A diferença entre karma e livre arbítrio
Milton Simon Pires
Edward Norton Lorenz (1917-2008) foi um matemático e meteorologista norte-americano. Preocupado com as constantes mudanças do tempo e com a dificuldade de previsão exata dos fenômenos, por vezes catastróficos, Lorenz trabalhava frequentemente com um problema que ele definia como “dependência sensitiva das condições iniciais”.
Sem
querer entrar aqui em detalhes técnicos a respeito, basta dizer que ele achava
possível, do ponto de vista matemático, que o bater das asas de uma borboleta
em uma parte do planeta pudesse provocar um furacão em outra.
O
presente artigo é uma tentativa de definir os conceitos de karma e
livre-arbítrio conforme a Doutrina Espírita e abordar o suposto paradoxo
existente entre os dois quando a questão é abordada do ponto de vista lógico.
Logo no
início de sua obra, Kardec deixou claro que toda fé que não contempla a razão
está fadada a desaparecer. Herdeiro de tradições como a de Santo Agostinho e
Tomás de Aquino, o codificador mais de uma vez insistiu em reconciliar estas
duas formas de saber e o fez, a nosso ver, de forma brilhante.
A
palavra Karma tem sua origem no sânscrito. Define-se originalmente no hinduísmo
como o conjunto de ações executadas pelos homens e as consequências que delas
decorrem. Observe-se aqui que difere totalmente da idéia de um destino
pré-traçado do qual ninguém pode escapar, uma vez que contempla a ação humana
como causadora de um resultado.
Livre arbítrio,
por sua vez, é basicamente a expressão usada para significar a vontade livre de
escolha, as decisões livres. A polêmica existente entre a idéia de karma ou
livre-arbítrio deriva, portanto, diretamente do nosso problema em definir o que
é a liberdade humana.

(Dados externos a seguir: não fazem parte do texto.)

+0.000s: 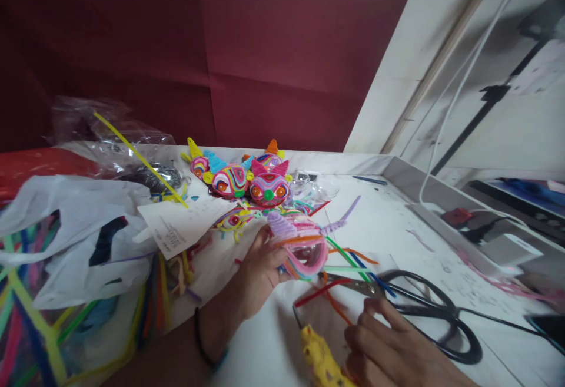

Sem saber o que é ser livre não é possível sequer afirmar
que existe contradição entre as duas ideias.
Do ponto
de vista filosófico, parece-nos claro que a única liberdade, da qual homem
algum pode ser privado ou mesmo abdicar, é a liberdade de escolha. A partir daí
faz-se necessária uma distinção fundamental entre os dois conceitos acima, e
ela precisa ser feita, necessariamente, do ponto de vista ontológico.
Karma e
livre-arbítrio não existem de forma separada, mas simultânea. Cada escolha que
fazemos constrói um modelo, uma espécie de mapa de possibilidades semelhantes
aos mapas meteorológicos de Lorenz e que resulta num universo moral específico.
Nesse
sentido, a livre escolha vem sempre antes do “destino”, mas há que se salientar
que este não é único e cada opção que fizermos define não uma única, mas sim um
leque de alternativas que, com a passagem do tempo, vão se reduzindo.
Em
excelente artigo disponível na internet e no Blog Harmonia Espiritual ,
intitulado “Carma, Destino e Livre-arbítrio”, Victor Sérgio de Paula, em suas
conclusões e de forma magistral, demonstra o perigo de se confundir karma com
destino.
Mais do
que isso, ele deixa muito claro que o simples conceito de “destino” só pode
existir em religiões que não contemplam a possibilidade da reencarnação,
conceito que, como mostramos em artigo recente, revolucionou a própria noção de
“tempo”.
Em vista
do que escrevemos acima, e como conclusão, parece-nos importante dizer que nós,
espíritas, devemos entender como única e verdadeira contradição os conceitos de
“destino” e de reencarnação.
A cada
reencarnação Deus nos dá a chance de mudar nosso “destino” através das provas e
resgates que tanto conhecemos, tornando assim a Doutrina Espírita um caminho
para liberdade e para responsabilidade.
Parece-nos,
portanto, que a borboleta de Lorenz, mesmo capaz de provocar um furacão, é
muito pequena perante a ação de homens de boa vontade e que, se o clima
dependesse sempre deles, poderíamos viver num mundo sem tempestades.